I think you’re extraordinary, she thought. And I don’t know why I didn’t see how lucky I was before.
—
They stayed until the museum was about to close. Claire never liked to be the kind of person who stayed in museums or restaurants until the very last minute. She imagined it was probably uncomfortable for the docents or waiters to have to go to each guest and politely tell them it was time to leave. So she always made sure she left early enough to save them from having to do that with her.
“What should we do next?” Claire asked as she and Matías stepped back out into the city. “It’s only eight o’clock. The night is still young.”
“Actually, I should go home,” Matías said. “I had a really good time with you, but I have so much I need to do before I head to New York.”
“That’s two whole weeks away, though,” Claire said. She didn’t know when or how she’d see Matías again, and she didn’t want to let tonight go. It was also still difficult to understand the fact that for him, going to New York was in the future, while for her, that was already well in the past.

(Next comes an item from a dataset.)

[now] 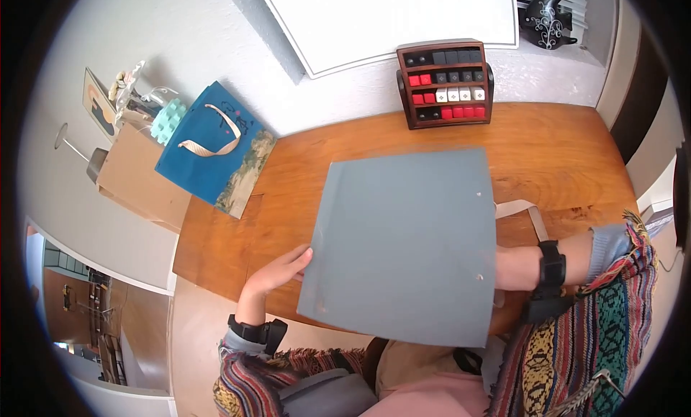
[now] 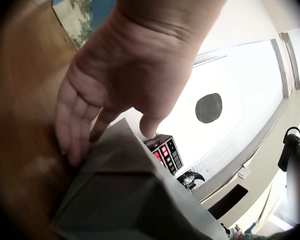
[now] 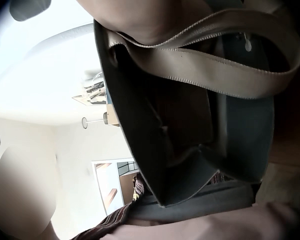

And how much time did she really have? What if Claire wasn’t able to make this Matías fall in love with her before two weeks was up, when his memories of Madrid were supposed to end and shift to New York?
Claire shuddered. She didn’t want to think about that.
For now, she just had to be with him as much as possible, to keep his soul connected to her, his anchor. Their past interactions had seemed to help with the version of Matías in the hospital, and she hoped that his vital signs were perking up again tonight.
“You have two whole weeks before your flight. That’s so much time,” she said, although she was trying to convince herself, too.
“Well, you have to remember that I’m moving out of the country for two years,” Matías said. “It is not as simple as taking a business trip or short vacation. There are many things I must take care of.”
“Yes, but—”
“Claire.” A touch of annoyance tinged his voice. “Maybe we can see each other once I am in New York?”
“I don’t want to wait,” Claire said.
Ugh. She sounded pathetic. Desperate. But too much was at stake to care about that.
“I really must go now,” Matías said. “I have your number. I will look you up when I get to the United States.”
But Claire had heard “I’ll call you” or “We’ll go out soon” from other men too many times in the past. They never asked for another date. It was the way they ghosted her, which was sadly ironic here.
It’s possible Matías did mean to reach out to her when he got to New York. But it was just as possible that Claire had pushed too hard, and now he was retreating.
He waved and crossed the street. A bus drove by, briefly blocking Claire’s view.
And when the bus passed, Matías was gone.